Several major Russian government websites were blocked by a series of coordinted cyber attacks by hackers this week, officials told the press.
The websites of the Russian presidential administration, Central Bank, and the Ministry of Foreign Affairs were unavailable for several periods throughout the days on Friday and Monday.
“A powerful attack on the site is ongoing,” a spokesperson for the Kremlin said on Friday. “Measures are being taken to restore the normal functioning of the site.”
Bank of Russia said in a statement that its website had been offline for about an hour on Monday morning following a denial of service attack. A source at the central bank told Prime business news agency that the origin of the attack remained unknown.
By early Tuesday evening all the websites managed to restore their normal work.
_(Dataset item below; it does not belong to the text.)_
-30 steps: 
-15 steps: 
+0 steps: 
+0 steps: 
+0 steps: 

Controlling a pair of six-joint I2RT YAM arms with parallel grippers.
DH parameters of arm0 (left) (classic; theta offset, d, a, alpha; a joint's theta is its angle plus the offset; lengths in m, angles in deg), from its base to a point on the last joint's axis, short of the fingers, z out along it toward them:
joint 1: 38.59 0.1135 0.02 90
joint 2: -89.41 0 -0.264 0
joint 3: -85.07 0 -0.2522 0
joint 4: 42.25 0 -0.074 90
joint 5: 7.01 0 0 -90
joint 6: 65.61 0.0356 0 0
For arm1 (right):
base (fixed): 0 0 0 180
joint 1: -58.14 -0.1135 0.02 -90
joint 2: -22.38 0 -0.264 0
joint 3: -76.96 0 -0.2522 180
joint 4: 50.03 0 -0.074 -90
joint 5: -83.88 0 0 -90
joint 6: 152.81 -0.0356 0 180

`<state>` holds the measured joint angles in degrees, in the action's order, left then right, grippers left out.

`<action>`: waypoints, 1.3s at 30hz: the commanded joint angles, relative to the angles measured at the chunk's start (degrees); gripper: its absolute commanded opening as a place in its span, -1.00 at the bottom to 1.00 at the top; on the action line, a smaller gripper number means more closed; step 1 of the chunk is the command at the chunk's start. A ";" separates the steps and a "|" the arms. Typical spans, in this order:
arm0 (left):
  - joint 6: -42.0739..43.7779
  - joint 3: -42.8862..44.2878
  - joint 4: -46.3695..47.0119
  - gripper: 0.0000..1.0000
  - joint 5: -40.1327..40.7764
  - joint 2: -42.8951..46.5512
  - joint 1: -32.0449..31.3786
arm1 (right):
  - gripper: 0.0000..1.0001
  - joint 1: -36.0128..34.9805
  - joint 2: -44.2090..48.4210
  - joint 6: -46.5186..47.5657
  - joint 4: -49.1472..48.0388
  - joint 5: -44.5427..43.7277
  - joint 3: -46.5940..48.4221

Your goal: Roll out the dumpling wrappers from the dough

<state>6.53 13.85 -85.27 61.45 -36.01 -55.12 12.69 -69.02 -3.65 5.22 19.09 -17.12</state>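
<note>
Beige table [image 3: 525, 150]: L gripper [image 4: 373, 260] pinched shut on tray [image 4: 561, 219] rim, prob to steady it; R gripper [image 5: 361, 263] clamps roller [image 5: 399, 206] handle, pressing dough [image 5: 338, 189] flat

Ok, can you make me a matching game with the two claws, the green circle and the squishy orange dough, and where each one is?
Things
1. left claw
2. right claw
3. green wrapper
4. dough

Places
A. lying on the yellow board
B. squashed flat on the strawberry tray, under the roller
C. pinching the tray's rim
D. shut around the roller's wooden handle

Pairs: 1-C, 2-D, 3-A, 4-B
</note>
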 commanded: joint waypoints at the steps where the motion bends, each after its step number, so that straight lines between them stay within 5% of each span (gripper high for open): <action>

It is still not clear whether those cyber attacks were somehow linked to the current crisis situation in Ukraine and Crimea. An attack on the website of the Russian newspaper Rossiiskaya Gazeta last week was traced to a pro-Ukrainian group of hackers who call themselves the “Maidan Hundred,” a reference to Kiev’s main square where often violent protests broke out in recent months. But this time no hacker group took responsibility for the attacks.
An official at the Central Bank later said that attack was believed to be linked to the Islamic anti-Russian group Anonymous Caucasus. That hacker group already attacked the Bank's website in October 2013.